Segment Start: Data extract

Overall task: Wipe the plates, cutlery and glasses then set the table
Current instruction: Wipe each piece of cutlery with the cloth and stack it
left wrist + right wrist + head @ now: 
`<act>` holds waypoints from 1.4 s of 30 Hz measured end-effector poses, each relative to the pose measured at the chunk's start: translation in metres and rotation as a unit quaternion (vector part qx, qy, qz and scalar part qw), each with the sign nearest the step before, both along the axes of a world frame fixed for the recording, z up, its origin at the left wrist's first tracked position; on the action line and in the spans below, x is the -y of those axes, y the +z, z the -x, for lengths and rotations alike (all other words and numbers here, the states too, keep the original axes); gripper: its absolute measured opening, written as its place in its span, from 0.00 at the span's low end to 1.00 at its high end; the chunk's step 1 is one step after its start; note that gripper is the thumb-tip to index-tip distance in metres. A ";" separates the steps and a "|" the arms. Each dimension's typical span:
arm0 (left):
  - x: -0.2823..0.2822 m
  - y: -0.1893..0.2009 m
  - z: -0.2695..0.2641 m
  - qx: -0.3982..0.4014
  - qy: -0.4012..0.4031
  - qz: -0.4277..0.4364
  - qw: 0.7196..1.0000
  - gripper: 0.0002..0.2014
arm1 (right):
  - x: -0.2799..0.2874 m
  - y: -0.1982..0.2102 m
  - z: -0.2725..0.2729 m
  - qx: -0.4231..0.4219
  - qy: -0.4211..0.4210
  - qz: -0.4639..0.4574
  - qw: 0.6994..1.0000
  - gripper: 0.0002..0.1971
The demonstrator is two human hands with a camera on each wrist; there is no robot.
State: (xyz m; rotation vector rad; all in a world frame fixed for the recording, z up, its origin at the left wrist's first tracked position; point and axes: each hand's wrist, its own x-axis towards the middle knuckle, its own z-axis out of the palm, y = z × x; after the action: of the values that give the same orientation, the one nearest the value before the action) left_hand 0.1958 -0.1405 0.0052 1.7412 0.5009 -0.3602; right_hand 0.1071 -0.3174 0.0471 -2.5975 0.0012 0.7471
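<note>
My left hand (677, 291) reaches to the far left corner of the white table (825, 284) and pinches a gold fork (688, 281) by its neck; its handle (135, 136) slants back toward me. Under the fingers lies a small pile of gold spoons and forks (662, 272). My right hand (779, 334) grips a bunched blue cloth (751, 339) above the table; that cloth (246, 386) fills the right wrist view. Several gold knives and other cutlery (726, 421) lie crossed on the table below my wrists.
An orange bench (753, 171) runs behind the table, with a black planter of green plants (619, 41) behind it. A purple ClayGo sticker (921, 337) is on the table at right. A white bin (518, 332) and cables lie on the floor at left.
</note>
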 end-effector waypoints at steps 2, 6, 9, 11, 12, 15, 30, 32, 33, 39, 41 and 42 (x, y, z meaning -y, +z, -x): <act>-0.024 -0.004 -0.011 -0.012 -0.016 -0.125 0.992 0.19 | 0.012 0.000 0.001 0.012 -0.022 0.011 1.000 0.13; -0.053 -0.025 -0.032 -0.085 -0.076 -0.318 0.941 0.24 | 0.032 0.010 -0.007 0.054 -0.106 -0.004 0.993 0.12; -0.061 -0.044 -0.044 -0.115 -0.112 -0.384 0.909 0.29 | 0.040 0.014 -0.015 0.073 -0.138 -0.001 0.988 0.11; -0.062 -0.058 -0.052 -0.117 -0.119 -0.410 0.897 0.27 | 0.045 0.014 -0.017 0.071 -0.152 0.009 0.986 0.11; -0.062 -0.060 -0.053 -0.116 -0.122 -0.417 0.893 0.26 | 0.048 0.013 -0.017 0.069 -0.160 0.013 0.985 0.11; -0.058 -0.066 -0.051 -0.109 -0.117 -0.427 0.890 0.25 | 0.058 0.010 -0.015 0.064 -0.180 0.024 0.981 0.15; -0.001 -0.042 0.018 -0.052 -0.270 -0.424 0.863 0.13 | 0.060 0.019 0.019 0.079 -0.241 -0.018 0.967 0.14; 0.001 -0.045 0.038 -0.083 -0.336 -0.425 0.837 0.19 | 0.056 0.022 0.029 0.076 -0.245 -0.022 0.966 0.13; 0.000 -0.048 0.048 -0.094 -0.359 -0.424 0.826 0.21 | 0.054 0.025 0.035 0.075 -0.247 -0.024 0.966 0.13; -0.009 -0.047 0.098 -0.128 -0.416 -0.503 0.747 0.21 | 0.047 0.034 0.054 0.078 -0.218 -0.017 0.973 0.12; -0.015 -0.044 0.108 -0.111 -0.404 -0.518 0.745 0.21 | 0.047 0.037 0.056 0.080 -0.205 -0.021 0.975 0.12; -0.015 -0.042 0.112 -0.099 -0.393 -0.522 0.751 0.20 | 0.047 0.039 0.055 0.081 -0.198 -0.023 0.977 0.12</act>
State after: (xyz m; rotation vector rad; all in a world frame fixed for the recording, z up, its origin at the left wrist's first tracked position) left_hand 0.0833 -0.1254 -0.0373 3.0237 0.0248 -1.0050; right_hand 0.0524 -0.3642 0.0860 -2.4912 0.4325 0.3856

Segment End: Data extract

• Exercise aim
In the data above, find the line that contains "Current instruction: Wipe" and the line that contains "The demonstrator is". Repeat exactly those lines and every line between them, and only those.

• Answer to the exercise
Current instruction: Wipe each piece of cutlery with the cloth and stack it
left wrist + right wrist + head @ now: 
`<act>` holds waypoints from 1.4 s of 30 Hz measured end-effector poses, each relative to the pose measured at the chunk's start: translation in metres and rotation as a unit quaternion (vector part qx, qy, qz and scalar part qw), each with the sign nearest the step before, both along the axes of a world frame fixed for the recording, z up, its origin at the left wrist's first tracked position; on the action line and in the spans below, x is the -y of those axes, y the +z, z the -x, for lengths and rotations alike (all other words and numbers here, the states too, keep the original axes); gripper: its absolute measured opening, written as its place in its span, from 0.00 at the span's low end to 1.00 at its high end; the chunk's step 1 is one step after its start; note that gripper is the thumb-tip to index-tip distance in metres. A ";" separates the steps and a "|" the arms. Each dimension's typical span:
arm0 (left):
  - x: -0.2823..0.2822 m
  - y: -0.1893..0.2009 m
  - z: -0.2695..0.2641 m
  - qx: -0.3982..0.4014
  - qy: -0.4012..0.4031
  - qz: -0.4277..0.4364
  - qw: 0.7196..1.0000
  - gripper: 0.0002..0.2014
arm1 (right):
  - x: -0.2799..0.2874 m
  - y: -0.1982..0.2102 m
  - z: -0.2725..0.2729 m
  - qx: -0.4231..0.4219
  - qy: -0.4211..0.4210
  - qz: -0.4639..0.4574
  - qw: 0.6994..1.0000
  - gripper: 0.0002..0.1971
The demonstrator is two human hands with a camera on each wrist; there is no robot.

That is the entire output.